Le fondateur d’Alibaba promet 10 millions de dollars aux entrepreneurs africains

Par Jeune Afrique

Le magnat chinois Jack Ma, lors de sa conférence à Nairobi, au Kenya, le 20 juillet 2017 © Ben Curtis/AP/SIPA

À l'occasion de sa première tournée Africaine, le chinois Jack Ma, président et fondateur du site de e-commerce Alibaba, a annoncé la création d'un fonds de 10 millions de dollars pour les jeunes entrepreneurs africains.

« Je veux que ce fonds soutienne les entreprises digitales africaines (…) L’argent est déjà disponible. C’est le mien, donc je n’ai pas besoin d’obtenir d’autorisation », a lancé Jack Ma, dimanche 23 juillet lors du sommet Youth Connekt Africa, co-organisé par le gouvernement rwandais et la CNUCED, qui se tenait à Kigali. Le fonds de 10 millions de dollars devrait entrer en activité avant la fin de l’année, a annoncé le patron d’Alibaba.

Jack Ma, qui s’exprimait en tant que conseiller spécial de la Cnuced pour l’entrepreneuriat et la petite entreprise chez les jeunes, a également annoncé qu’il comptait travailler avec l’organisation onusienne pour faire venir 200 entrepreneurs africains en Chine pour apprendre d’Alibaba. « Je veux qu’ils viennent en Chine pour rencontrer nos équipes et voir tout ce que nous avons fait, et toutes les belles idées de mon pays », a-t-il déclaré.

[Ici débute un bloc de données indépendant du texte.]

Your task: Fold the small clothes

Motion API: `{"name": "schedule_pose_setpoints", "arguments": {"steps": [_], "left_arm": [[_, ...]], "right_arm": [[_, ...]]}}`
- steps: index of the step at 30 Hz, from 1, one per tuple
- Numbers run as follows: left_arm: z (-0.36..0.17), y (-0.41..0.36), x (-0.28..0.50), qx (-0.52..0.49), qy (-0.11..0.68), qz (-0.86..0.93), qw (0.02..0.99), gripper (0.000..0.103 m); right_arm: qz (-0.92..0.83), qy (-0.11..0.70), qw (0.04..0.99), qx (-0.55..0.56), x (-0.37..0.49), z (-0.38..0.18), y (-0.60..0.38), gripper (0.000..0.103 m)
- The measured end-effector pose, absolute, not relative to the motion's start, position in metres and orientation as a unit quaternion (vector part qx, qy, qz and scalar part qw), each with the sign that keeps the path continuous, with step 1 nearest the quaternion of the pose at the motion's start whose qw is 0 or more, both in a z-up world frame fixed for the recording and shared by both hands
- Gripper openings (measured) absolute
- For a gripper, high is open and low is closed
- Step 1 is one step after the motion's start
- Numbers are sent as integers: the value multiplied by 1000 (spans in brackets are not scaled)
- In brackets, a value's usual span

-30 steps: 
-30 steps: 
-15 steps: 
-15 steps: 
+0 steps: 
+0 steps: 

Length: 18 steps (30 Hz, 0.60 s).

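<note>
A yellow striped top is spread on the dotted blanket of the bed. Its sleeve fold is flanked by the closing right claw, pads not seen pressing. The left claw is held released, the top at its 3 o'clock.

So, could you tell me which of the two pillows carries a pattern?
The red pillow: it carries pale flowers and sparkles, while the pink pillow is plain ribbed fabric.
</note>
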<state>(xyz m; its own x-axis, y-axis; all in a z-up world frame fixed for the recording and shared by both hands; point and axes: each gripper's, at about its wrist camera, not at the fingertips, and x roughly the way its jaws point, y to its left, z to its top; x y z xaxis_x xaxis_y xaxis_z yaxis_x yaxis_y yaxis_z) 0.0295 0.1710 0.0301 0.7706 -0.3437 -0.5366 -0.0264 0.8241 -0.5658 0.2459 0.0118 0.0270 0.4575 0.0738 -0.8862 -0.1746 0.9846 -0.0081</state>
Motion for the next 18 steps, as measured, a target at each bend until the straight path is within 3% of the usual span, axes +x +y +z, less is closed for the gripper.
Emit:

Partenariat avec des universités africaines

Le président d’Alibaba a aussi annoncé qu’il prévoyait de déployer un partenariat avec des universités africaines pour qu’elles offrent des formations aux technologies liées à internet, à l’intelligence artificielle et au e-commerce.

Ne pas être connecté à internet aujourd’hui est pire que de ne pas avoir accès à l’électricité il y a 100 ans

Avant d’atterrir au Rwanda, Jack Ma s’est rendu au Kenya, jeudi 20 juillet, où il a partagé avec des étudiants son expérience à la tête d’Alibaba, une entreprise de e-commerce qu’il a créée en 1999, valorisée aujourd’hui à plus de 231 milliards de dollars.

Jack Ma a également souligné l’importance de l’accès à internet. Selon lui, cet accès est encore plus fondamental pour l’économie que ne l’ont été le charbon et l’électricité auparavant. « Ne pas être connecté à internet aujourd’hui est pire que de ne pas avoir accès à l’électricité il y a 100 ans », a-t-il notamment déclaré.

Le sommet Youth Connekt Africa, qui se tenait à Kigali, a rassemblé près de 1 500 personnes. Parmi elles, des officiels, des entrepreneurs, des investisseurs, des dirigeants de multinationales ou de start-up actifs dans l’écosystème digital africain. Pour la Cnuced, le potentiel du e-commerce africain en fait un secteur clef du développement du continent.